§ Problem to work on: Send each entry back exactly as given, pictures excluded.
(Raw data Opens)
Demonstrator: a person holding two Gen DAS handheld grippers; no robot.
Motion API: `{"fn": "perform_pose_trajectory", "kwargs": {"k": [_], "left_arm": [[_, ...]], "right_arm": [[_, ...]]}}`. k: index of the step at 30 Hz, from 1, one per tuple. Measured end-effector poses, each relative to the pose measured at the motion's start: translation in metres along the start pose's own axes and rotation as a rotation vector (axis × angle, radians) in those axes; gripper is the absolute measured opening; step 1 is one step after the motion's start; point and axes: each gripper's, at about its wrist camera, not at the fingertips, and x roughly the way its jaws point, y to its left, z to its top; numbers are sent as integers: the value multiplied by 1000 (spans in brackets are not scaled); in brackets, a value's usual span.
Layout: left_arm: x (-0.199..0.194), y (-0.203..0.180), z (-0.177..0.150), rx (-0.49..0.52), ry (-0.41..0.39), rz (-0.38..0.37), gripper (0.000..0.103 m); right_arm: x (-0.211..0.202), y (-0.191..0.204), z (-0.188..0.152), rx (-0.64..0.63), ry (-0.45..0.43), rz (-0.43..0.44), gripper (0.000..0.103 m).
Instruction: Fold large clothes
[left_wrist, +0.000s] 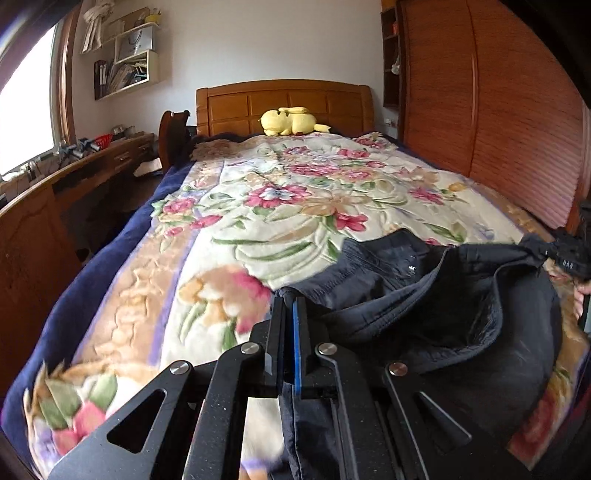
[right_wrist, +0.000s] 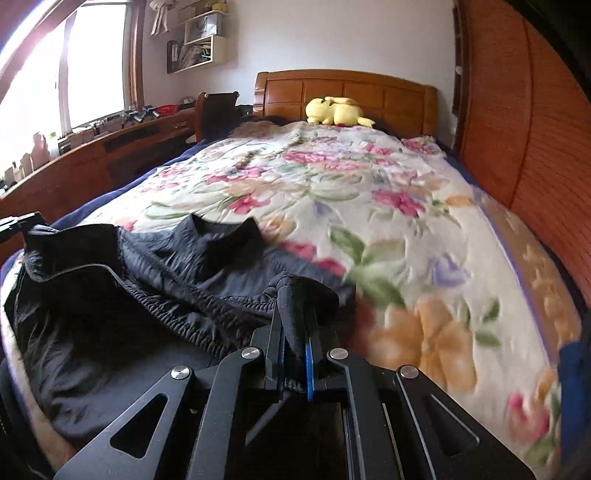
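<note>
left gripper (left_wrist: 289, 301) and right gripper (right_wrist: 295, 302) each closed, pinching the black jacket (left_wrist: 436, 295) over the floral blanket (left_wrist: 295, 199).

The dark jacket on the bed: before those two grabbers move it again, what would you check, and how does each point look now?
1. Left gripper holds the jacket: ok, jaws shut on a fold of cloth.
2. Right gripper holds it: ok, cloth pinched between the jaws.
3. Jacket spread flat: not ok, rumpled, collar bunched up.
4. Room ahead on the blanket: ok, bare up to the yellow plush toy.
5. Sleeves lying straight: cannot tell.
</note>
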Motion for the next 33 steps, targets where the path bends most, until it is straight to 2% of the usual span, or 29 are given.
{"fn": "perform_pose_trajectory", "kwargs": {"k": [7, 10, 18, 26, 33], "left_arm": [[39, 2, 32, 19, -3, 44, 4], [56, 7, 45, 11, 2, 41, 4], [85, 2, 58, 45, 40, 59, 4], [96, -3, 59, 50, 62, 78, 4], [93, -6, 59, 49, 72, 75, 4]], "right_arm": [[51, 4, 40, -13, -52, -49, 7], [71, 5, 54, -11, -59, -88, 7], [125, 22, 57, -37, 41, -156, 7], [131, 20, 61, 15, 75, -145, 10], [117, 12, 61, 17, 62, -163, 25]]}}
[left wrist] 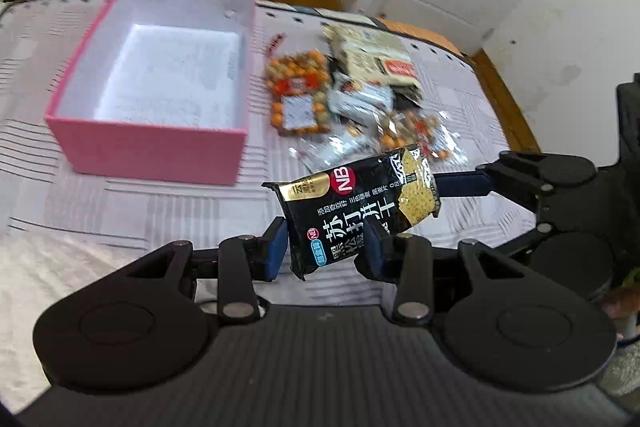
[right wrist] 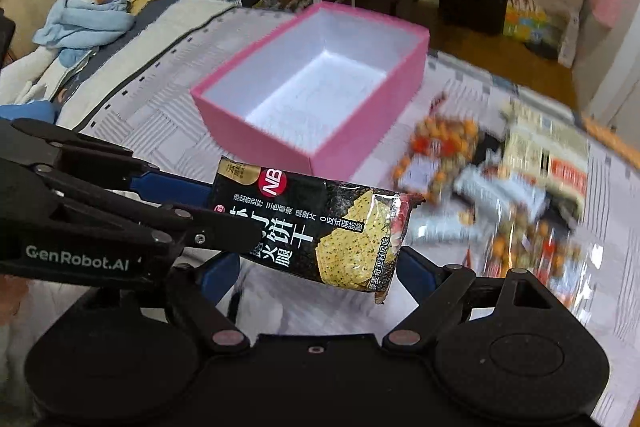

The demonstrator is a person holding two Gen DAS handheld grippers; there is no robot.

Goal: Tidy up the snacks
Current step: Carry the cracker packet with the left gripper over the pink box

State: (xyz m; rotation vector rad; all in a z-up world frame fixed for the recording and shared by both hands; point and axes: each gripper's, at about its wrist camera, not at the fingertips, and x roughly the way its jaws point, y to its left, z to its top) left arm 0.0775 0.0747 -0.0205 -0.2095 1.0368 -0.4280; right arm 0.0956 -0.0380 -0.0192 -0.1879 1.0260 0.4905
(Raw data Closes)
§ Result for this exercise:
Demonstrator: a person holding two Gen DAS handheld grippers; no robot.
Motion API: `{"fn": "perform_pose_trajectory", "kwargs": {"k": [_], "left_arm": [[_, ...]], "right_arm": [[_, ...]]}}`. k: index of the step at 30 Hz, from 1, one per tuple. Measured end-effector poses, each relative to the pose measured at the motion's start: translation in metres along the start pose's own axes and rotation as a rotation vector (axis × angle, radians) in those axes; gripper is the absolute measured opening; step 1 is one step after the motion's start; point and axes: each gripper's, at about its wrist camera, not at the fingertips, and x roughly the way its jaws point, y to its left, z to its top; numbers are sent as integers: the value multiplied by 1000 (spans in brackets are not scaled); in brackets, a value's usual span.
Layout: left_arm: x (-0.199..0.194), y (-0.203..0.180), z (-0.177..0.150), rx (-0.49..0.52), ry (-0.41..0.39), rz (-0.38..0.37), gripper (0.000..0.103 m); right_arm: x (-0.211..0.202), y (-0.191..0.204), z (-0.188..0.152), rx (-0.64..0.63), ry (-0.45..0.43), rz (-0.43..0.44), gripper (0.000..0.103 m).
Instruction: Fold large clothes
[left_wrist, +0.000s] 
[right_wrist, +0.000s] 
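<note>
left gripper (left_wrist: 289, 301) and right gripper (right_wrist: 295, 302) each closed, pinching the black jacket (left_wrist: 436, 295) over the floral blanket (left_wrist: 295, 199).

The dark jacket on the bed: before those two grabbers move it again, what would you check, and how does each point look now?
1. Left gripper holds the jacket: ok, jaws shut on a fold of cloth.
2. Right gripper holds it: ok, cloth pinched between the jaws.
3. Jacket spread flat: not ok, rumpled, collar bunched up.
4. Room ahead on the blanket: ok, bare up to the yellow plush toy.
5. Sleeves lying straight: cannot tell.
</note>
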Motion for the next 33 steps, targets where the path bends most, until it is straight to 2% of the usual span, or 29 are given.
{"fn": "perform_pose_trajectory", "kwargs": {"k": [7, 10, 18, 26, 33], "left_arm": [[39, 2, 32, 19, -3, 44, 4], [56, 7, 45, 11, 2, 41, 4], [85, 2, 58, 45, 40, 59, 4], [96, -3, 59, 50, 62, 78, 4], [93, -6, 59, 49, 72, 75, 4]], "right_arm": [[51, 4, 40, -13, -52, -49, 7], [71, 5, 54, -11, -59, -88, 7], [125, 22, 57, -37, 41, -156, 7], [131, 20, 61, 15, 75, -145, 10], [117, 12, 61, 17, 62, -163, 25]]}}
[left wrist] 
[right wrist] 

The demonstrator is a person holding two Gen DAS handheld grippers; there is no robot.

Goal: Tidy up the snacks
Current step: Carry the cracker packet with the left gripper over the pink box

State: (xyz m; rotation vector rad; all in a z-up world frame fixed for the recording and shared by both hands; point and axes: each gripper's, at about its wrist camera, not at the fingertips, and x roughly the way its jaws point, y to its left, z to its top) left arm 0.0775 0.0747 -0.0205 -0.2095 1.0368 -0.4280; right arm 0.0956 -0.0380 -0.0192 -0.1879 1.0260 0.4905

The answer is complete, and the exercise is done.